[Top][All Lists]
[Date Prev][Date Next][Thread Prev][Thread Next][Date Index][Thread Index]
bug#6529: --key option problem
From: |
Victor Grishchenko |
Subject: |
bug#6529: --key option problem |
Date: |
Mon, 28 Jun 2010 20:42:01 +0200 |
On 28 June 2010 18:07, Eric Blake <address@hidden> wrote:
> On 06/28/2010 08:26 AM, Victor Grishchenko wrote:
> Thanks for the report. However, I don't think this is a bug in sort,
> but rather a misunderstanding on your part. Your command says to use as
> your primary key the substring consisting of fields 17 through 30, and
> as secondary key the entire line.
My fault.
Probably, it makes sense to reference the POS format explanation from
the -k option description.
> What did you intend to sort by? If you were typing 17,30 thinking you
> were getting bytes instead of fields, thus meaning:
>> 0_01_19_377_086 vtt1_100 vtt2_9#8 Tdata (0,8132)
> ................^^^^^^^^^^^^^^..................

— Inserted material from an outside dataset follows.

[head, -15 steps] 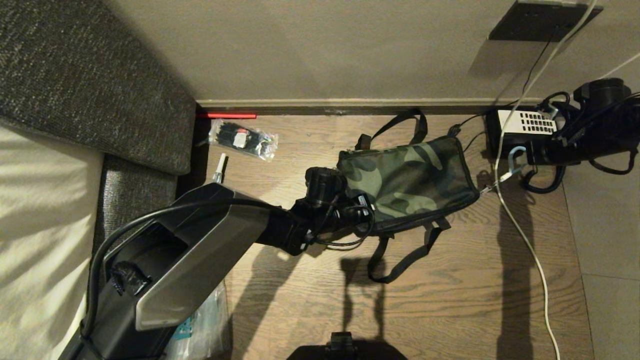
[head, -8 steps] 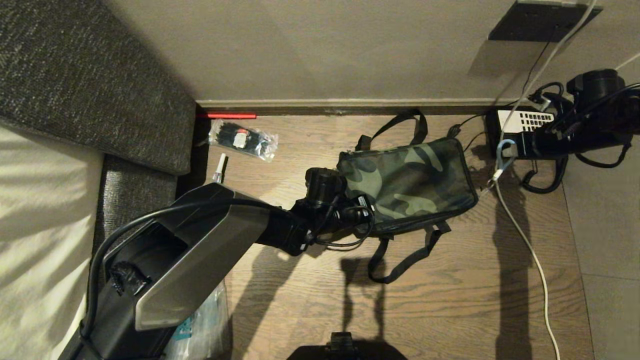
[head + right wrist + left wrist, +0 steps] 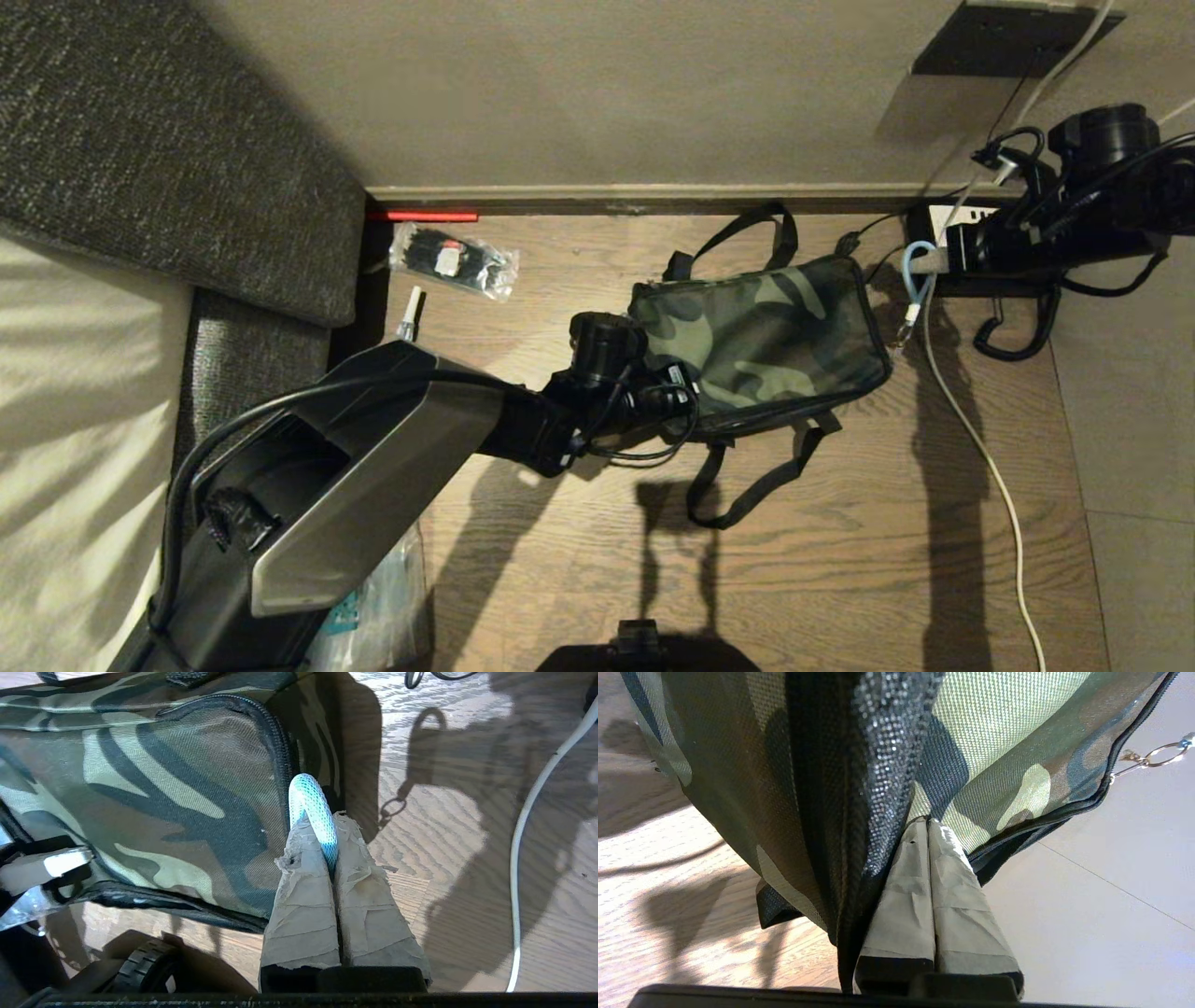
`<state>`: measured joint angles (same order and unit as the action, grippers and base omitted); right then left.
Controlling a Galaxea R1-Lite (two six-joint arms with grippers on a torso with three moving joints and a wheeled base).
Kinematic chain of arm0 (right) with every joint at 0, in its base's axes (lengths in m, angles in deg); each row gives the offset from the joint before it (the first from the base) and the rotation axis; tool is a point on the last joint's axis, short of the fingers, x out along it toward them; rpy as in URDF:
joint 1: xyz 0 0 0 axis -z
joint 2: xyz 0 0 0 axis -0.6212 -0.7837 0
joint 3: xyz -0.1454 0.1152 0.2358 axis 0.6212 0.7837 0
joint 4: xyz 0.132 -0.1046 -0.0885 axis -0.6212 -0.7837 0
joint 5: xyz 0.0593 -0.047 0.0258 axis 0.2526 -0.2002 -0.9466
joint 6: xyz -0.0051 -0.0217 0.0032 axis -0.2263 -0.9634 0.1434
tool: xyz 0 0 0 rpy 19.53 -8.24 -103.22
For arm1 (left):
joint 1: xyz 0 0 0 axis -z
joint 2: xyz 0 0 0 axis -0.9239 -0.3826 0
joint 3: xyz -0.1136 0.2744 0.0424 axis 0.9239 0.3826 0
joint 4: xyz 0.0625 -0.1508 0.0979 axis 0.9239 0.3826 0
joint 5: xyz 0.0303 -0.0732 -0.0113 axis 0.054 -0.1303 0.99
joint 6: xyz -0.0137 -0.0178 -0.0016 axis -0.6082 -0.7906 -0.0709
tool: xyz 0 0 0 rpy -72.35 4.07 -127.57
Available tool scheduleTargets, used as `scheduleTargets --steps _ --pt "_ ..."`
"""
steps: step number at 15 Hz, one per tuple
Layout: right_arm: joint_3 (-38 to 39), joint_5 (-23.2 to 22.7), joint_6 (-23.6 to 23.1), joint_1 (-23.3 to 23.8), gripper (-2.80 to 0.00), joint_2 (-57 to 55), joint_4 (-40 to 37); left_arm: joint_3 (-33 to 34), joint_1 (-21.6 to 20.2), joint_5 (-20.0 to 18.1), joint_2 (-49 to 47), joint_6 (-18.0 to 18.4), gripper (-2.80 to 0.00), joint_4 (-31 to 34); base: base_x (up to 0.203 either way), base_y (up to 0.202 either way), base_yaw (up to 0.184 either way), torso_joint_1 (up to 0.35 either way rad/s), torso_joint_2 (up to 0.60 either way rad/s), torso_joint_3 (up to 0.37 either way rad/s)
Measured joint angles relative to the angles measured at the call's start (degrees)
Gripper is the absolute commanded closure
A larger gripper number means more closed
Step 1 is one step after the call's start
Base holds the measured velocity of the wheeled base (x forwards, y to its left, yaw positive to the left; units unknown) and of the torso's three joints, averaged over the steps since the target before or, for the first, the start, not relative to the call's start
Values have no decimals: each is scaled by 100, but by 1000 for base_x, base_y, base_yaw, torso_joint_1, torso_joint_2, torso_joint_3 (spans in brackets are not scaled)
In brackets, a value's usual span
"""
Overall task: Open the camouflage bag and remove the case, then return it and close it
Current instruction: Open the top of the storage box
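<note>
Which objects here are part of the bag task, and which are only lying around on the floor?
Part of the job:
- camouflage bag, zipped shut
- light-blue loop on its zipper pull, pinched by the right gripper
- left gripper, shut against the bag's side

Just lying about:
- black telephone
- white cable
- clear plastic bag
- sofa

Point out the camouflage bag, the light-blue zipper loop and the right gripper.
camouflage bag (image 3: 766, 331), head view, on its top panel.
light-blue zipper loop (image 3: 313, 807), right wrist view, on the loop's bend above the fingertips.
right gripper (image 3: 332, 833), right wrist view, between its taped fingertips.
</note>
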<state>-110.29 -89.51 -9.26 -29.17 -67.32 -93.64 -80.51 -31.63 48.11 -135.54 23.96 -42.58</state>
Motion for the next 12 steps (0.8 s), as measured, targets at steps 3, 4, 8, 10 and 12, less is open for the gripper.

Well, that would be closer to the intended result.
As I see now, I need --key=2 --stable, i.e. from the 2nd field till
the end, stable.
By the way, regarding the LC_ALL warning at the man page.
Me and my colleague have "independently discovered", that non-C
locales might penalize sort performance by an order of magnitude.
Probably, it makes sense to add that to the warning.
$ time ( gzcat vtt2_98.gz | LC_ALL=ru_RU.UTF-8 sort > /dev/null )
real 1m52.153s
user 1m41.614s
sys 0m1.395s
$ time ( gzcat vtt2_98.gz | LC_ALL=C sort > /dev/null )
real 0m10.096s
user 0m4.255s
sys 0m1.186s
> Also, the next version of coreutils will include 'sort --debug' that
> gives you a visual indication of what bytes are actually being compared,
> which would have given you a clue that your --key=17,30 was selecting
> data outside the range of your input.
That is really good, because the absence of any error reports
contributed to the confusion.
--
Victor